If you ever dreamed of running away from home to join the circus, you’ll get hooked on these acrobatic workouts. This innovative aerial fitness program combines elements of yoga, Pilates and ballet using a super soft but strong silk hammock allowing you to fly high, swing across the room and flip upside down all while engaging your abs for balance. Don’t be afraid – the experienced instructors ensure that you’re always well looked after. If you feel a little taller after class, it’s not an illusion. The anti-gravity inversions really do stretch your vertebrae and lengthen the spine.
800 W. Scott St.
Indoor skydiving is our new favorite adrenaline rush.
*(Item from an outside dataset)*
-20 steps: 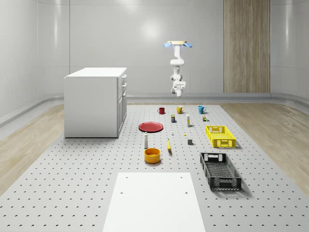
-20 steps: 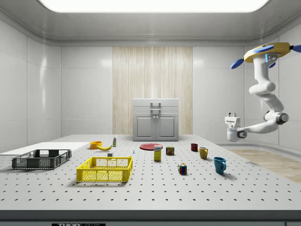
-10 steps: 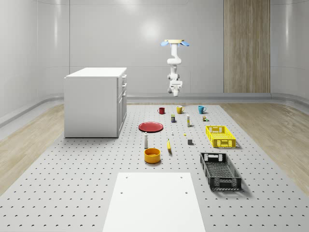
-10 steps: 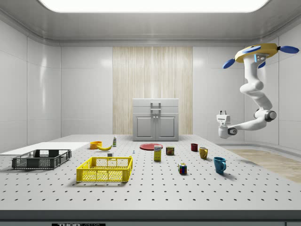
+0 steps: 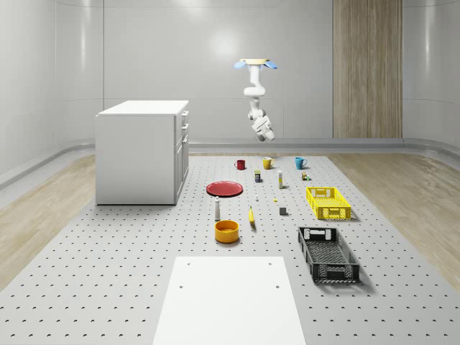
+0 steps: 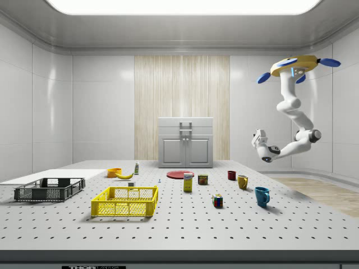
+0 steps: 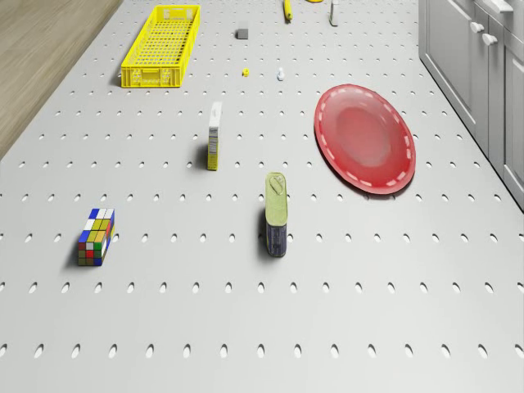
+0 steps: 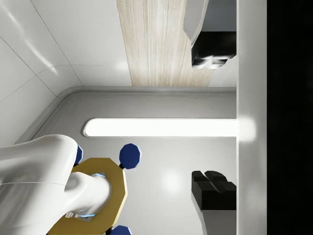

You’ll be swept away on a smooth cushion of air as you soar like Superman on a vertical wind tunnel at iFLY in Lincoln Park. Skydiving has never been this easy (you don’t even have to jump) and it’s safe for kids older than three. If you really get addicted to the high of flying you can come back for more advanced training – bodyflight is a hot new sport with freestyle and formation divisions.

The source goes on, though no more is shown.